* WORK REQUIRED *
Each time a line of the listing holds "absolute", copy that line.

* SOURCE MATERIAL *
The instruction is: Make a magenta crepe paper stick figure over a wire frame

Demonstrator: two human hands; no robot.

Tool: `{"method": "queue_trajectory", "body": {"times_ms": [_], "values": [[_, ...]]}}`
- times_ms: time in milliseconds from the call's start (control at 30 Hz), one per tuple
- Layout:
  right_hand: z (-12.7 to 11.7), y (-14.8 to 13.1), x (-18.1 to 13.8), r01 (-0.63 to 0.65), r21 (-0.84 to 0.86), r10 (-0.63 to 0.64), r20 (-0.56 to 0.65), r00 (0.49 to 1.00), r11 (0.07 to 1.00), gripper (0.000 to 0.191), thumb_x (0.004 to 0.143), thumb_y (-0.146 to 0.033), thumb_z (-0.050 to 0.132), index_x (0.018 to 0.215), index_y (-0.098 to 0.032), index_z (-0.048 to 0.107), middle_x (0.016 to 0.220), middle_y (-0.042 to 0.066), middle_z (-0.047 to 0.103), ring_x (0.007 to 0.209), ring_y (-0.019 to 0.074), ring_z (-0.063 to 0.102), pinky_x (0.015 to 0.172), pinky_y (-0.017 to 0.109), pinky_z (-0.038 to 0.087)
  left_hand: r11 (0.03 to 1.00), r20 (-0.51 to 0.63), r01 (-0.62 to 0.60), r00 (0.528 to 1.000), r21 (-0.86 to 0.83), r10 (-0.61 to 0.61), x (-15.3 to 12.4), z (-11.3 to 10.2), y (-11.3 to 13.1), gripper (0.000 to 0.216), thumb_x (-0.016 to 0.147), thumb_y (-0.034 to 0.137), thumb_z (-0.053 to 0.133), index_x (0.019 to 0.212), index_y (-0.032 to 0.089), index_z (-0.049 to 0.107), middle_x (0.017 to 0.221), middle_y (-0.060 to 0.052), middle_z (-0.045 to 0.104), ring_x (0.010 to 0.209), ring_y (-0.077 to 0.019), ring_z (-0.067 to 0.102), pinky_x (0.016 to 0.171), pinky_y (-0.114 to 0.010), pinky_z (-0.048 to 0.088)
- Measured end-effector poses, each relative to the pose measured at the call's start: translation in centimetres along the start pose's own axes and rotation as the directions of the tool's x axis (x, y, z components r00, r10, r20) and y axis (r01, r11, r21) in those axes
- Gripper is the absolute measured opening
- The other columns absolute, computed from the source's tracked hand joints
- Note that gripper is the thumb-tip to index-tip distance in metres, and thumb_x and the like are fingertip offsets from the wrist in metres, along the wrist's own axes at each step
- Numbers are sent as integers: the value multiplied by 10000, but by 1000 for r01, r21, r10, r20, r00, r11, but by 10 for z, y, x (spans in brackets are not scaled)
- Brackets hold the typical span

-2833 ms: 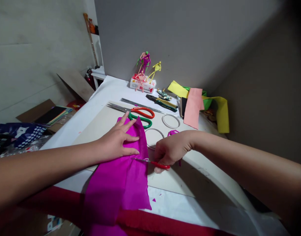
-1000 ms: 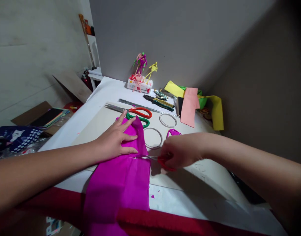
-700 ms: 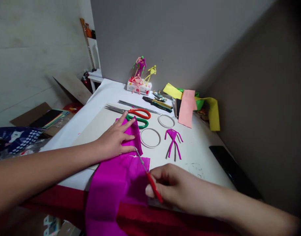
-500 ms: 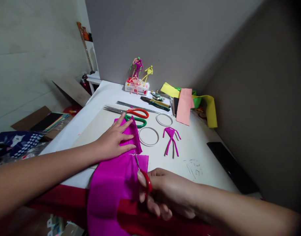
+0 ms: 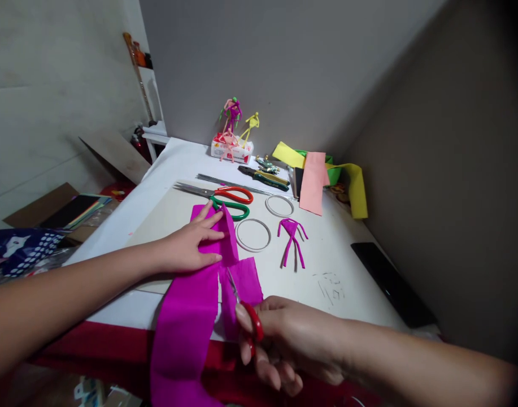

* YOUR SOLUTION *
- Gripper is the absolute measured opening
- The other columns absolute, computed from the source's tracked hand joints

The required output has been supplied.